Imigração A imigração legal e controlada, sempre em conformidade com a proteção da identidade nacional, é o modelo que um governo da AUR pretende defender.
 
A situação interna e a candidatura de Călin Georgescu
 
Questionado sobre se a desqualificação de Călin Georgescu da corrida presidencial, em Dezembro de 2024, constitui uma perseguição política e quais as consequências dessa interferência nas eleições romenas, Simion descreveu-a como um “ataque aberto à democracia”. Aproveitou para enquadrar esse episódio num padrão mais amplo, que inclui Marine Le Pen, em França, e Donald Trump, nos EUA: “truques judiciais (…) usados para eliminar candidatos da soberania popular.”
 
Para o candidato da AUR, o que aconteceu há cinco meses deve ser visto, pelos romenos, como uma manifestação da “supressão burocrática” e como um afastamento relativamente aos valores europeus — valores esses que, em teoria, incluem a realização de “eleições livres”. Simion considera que o pronunciamento do Tribunal Constitucional da Roménia reflete o ambiente atual do país: liberdade de expressão restringida, meios de comunicação controlados e censura política.
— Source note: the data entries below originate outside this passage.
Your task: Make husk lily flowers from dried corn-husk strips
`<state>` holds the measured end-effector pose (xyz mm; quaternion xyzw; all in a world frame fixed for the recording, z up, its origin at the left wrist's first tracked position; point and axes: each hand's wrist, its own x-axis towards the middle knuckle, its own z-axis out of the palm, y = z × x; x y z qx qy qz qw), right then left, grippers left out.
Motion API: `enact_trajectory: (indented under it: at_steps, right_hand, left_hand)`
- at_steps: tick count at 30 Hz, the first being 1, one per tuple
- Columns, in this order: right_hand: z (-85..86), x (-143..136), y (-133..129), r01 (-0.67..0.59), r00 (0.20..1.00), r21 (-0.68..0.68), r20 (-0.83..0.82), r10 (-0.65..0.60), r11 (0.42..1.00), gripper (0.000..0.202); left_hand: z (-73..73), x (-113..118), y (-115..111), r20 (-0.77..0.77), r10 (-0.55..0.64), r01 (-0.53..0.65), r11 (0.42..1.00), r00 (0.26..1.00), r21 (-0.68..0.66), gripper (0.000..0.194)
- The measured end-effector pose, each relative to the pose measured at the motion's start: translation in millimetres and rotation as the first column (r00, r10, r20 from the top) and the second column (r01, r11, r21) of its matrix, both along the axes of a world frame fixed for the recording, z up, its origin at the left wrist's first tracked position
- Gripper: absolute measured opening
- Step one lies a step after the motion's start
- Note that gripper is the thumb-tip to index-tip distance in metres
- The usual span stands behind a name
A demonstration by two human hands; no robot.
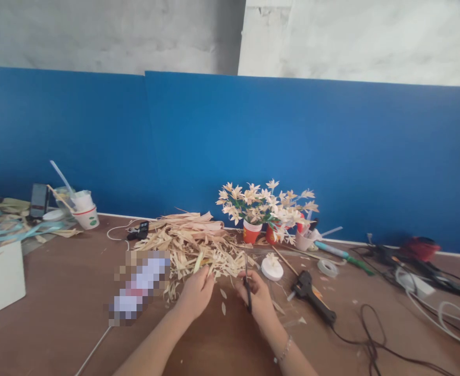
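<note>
At the near edge of the heap of dry husk strips [200, 235], on the brown table [69, 292], your 2 hands work just apart from each other. Your left hand [196, 292] has its thumb and fingers pressed together, pinching a pale strip [198, 260] that points away from you into the heap. Your right hand [258, 296] curls its fingers round the handles of the black scissors [248, 292], whose blades point away from you; the blades are perhaps nearly together, but they show too thin to be sure. Between your forearms and the heap, 2 small leaf-shaped pieces [224, 308] lie flat on the table. Just beyond your right hand sits a round white lid [272, 268], and to the right of it lie a black glue gun [311, 297] and a roll of clear tape [327, 268]. Behind the lid, pale flowers [267, 203] stand in red cups [250, 233] near the blue partition [253, 130]
</note>
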<state>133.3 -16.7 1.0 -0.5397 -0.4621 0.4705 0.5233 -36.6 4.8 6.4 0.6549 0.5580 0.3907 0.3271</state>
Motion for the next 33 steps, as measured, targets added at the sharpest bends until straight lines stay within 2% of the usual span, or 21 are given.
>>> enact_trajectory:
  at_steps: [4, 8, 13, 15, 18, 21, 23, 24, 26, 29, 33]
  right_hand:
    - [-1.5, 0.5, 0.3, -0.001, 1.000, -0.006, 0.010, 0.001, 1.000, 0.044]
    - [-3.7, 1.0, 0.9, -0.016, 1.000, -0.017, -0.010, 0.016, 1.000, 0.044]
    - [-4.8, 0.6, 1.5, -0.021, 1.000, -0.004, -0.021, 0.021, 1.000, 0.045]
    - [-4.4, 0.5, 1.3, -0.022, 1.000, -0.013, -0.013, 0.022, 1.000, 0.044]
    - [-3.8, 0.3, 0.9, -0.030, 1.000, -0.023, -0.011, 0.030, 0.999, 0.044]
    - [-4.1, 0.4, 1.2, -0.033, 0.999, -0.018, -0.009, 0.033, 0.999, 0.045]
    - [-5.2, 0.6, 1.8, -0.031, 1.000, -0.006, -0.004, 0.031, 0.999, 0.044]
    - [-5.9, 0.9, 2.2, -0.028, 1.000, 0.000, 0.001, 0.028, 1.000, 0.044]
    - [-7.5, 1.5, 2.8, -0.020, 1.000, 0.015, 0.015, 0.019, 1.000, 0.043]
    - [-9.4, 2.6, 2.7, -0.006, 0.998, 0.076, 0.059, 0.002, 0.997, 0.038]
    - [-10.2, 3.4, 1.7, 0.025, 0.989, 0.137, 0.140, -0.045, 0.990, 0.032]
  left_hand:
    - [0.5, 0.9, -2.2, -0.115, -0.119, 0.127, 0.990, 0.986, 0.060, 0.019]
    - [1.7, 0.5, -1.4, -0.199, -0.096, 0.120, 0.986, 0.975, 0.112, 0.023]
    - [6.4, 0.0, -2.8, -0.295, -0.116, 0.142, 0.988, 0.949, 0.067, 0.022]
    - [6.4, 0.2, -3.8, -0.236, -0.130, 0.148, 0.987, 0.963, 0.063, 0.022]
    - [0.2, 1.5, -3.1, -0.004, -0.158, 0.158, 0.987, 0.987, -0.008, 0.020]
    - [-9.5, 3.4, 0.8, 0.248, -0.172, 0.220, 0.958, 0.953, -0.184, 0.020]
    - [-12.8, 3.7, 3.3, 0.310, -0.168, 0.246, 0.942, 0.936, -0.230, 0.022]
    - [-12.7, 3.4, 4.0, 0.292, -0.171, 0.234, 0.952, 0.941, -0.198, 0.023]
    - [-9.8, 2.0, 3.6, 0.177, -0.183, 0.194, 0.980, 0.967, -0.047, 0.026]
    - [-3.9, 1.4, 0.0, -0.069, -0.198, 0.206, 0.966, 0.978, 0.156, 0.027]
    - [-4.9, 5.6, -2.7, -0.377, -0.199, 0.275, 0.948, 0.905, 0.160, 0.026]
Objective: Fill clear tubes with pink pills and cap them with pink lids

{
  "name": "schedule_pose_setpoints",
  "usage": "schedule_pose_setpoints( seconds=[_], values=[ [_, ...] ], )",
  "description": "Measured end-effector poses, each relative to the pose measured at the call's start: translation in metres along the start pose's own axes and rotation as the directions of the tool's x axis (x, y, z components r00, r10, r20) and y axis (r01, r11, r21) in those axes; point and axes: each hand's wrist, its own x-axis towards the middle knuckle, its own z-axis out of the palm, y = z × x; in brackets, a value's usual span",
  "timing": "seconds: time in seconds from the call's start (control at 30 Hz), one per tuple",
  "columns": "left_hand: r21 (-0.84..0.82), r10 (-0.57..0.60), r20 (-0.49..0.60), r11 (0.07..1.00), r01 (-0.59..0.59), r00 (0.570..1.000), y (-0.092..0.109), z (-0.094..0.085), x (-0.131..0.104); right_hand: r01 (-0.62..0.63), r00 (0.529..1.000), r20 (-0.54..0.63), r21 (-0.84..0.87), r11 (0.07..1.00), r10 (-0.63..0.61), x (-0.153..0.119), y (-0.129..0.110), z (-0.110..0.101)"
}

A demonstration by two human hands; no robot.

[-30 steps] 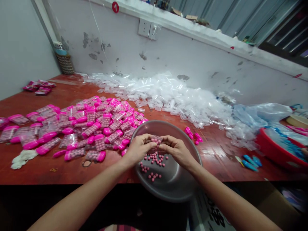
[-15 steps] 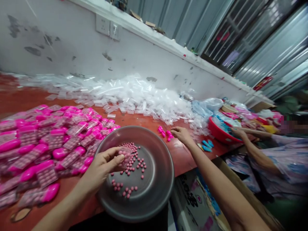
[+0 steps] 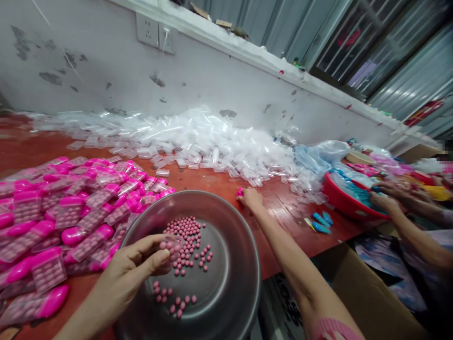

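My left hand [image 3: 145, 257] pinches a small clear plastic case [image 3: 172, 246] with pink balls inside, held over the left part of a dark metal bowl [image 3: 230, 283]. Loose pink balls [image 3: 187, 231] lie on the bowl's floor, most of them in a cluster at the upper left. Beyond the bowl's right rim, my right hand [image 3: 252, 199] is on the table with its fingers curled around bright pink plastic caps [image 3: 239, 192]. The hand hides most of these caps.
Filled cases with pink caps [image 3: 71, 212] are heaped at left. Empty clear cases [image 3: 198, 137] pile along the wall. To the right are blue pieces [image 3: 321, 223], a red basin [image 3: 343, 200] and a co-worker's hands [image 3: 385, 200]. A cardboard box [image 3: 357, 288] stands below the table edge.
My right hand has moved left over the pink caps, closing its fingers and covering most of them. My left hand still holds the filled case. The view has shifted slightly.
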Motion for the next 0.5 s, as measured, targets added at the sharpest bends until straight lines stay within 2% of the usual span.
schedule_pose_setpoints(
  seconds=[0.1,0.2,0.3,0.37,0.43,0.5],
  values=[
    [0.016,0.014,-0.003,1.0,-0.014,1.0,-0.001,0.0,-0.001,0.001,1.0,-0.01,-0.019,1.0,-0.001,0.0,-0.003,0.003],
    [0.016,0.046,0.007,0.999,-0.046,0.999,-0.003,-0.001,-0.002,0.028,0.998,-0.048,0.02,0.999,-0.027,-0.011,-0.003,-0.003],
    [-0.027,0.072,0.031,0.997,-0.071,0.997,-0.003,-0.001,-0.004,0.046,0.997,-0.066,0.098,0.994,-0.04,-0.031,-0.004,-0.022],
    [-0.092,0.078,0.049,0.993,-0.073,0.996,-0.001,0.001,-0.004,0.112,0.991,-0.095,0.235,0.965,-0.092,-0.051,-0.011,-0.042],
    [-0.181,0.076,0.076,0.982,-0.061,0.994,0.002,0.003,-0.004,0.274,0.96,-0.18,0.449,0.85,-0.215,-0.079,-0.028,-0.065],
    [-0.264,0.079,0.099,0.963,-0.05,0.992,0.004,0.007,-0.004,0.46,0.887,-0.257,0.56,0.689,-0.383,-0.111,-0.055,-0.084]
  ],
)
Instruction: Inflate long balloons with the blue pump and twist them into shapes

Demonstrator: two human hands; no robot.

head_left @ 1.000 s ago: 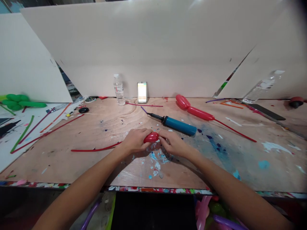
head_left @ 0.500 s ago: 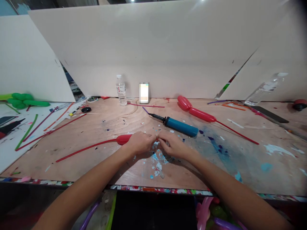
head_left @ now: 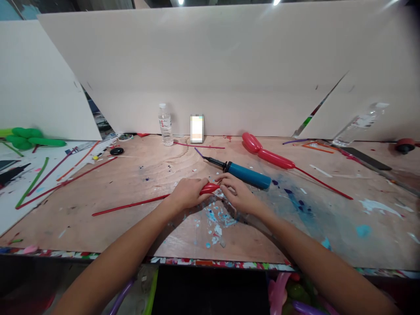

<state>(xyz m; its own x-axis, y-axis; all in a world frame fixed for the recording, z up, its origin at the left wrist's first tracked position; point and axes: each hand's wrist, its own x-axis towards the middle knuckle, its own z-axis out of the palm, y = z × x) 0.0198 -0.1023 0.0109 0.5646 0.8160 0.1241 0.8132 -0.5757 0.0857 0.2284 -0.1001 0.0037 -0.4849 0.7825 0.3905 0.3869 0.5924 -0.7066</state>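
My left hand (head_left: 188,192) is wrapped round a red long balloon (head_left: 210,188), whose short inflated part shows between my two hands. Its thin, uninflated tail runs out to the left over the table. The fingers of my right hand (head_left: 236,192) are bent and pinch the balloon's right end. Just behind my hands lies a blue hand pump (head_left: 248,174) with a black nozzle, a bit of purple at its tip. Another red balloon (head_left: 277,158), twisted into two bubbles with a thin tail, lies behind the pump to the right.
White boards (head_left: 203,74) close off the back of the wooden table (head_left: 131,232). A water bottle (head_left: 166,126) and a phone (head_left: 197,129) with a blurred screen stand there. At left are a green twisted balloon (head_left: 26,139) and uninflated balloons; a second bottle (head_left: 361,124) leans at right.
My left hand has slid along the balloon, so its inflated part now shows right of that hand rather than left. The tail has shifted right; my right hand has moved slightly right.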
Recordando o caso de Georgescu, admite estar preparado para a possibilidade de a sua própria candidatura ser bloqueada, o que, segundo ele, seria uma evidência da “fraqueza” do regime e do “medo” em relação à escolha e à voz populares.
 
Conclusão
 
A entrevista concedida por George Simion revela-se esclarecedora em vários aspectos. Em primeiro lugar, fragiliza a ideia de que se trata de um político isolacionista e desconfiado de alianças, tratados e convenções com os quais a Roménia se compromete, especialmente no que diz respeito à relação com os EUA. Contudo, isso não deve fazer esquecer que o candidato não considera recomendável a presença de tropas oriundas da Europa Central e Oriental na Ucrânia, o que pode levar alguns a suspeitar que não vê a Rússia como uma ameaça existencial à Roménia. Em segundo lugar, confirma a sua solidariedade para com Călin Georgescu, tendo dado a entender que o impedimento da sua candidatura se trata uma distorção da democracia e de uma rutura com os valores que a União Europeia sempre prometeu defender. Por fim, as suas propostas para a exploração energética, a formulação de políticas energéticas, a regulação dos fluxos migratórios e o rumo da política externa da UE são coerentes com as posições de muitos partidos soberanistas europeus.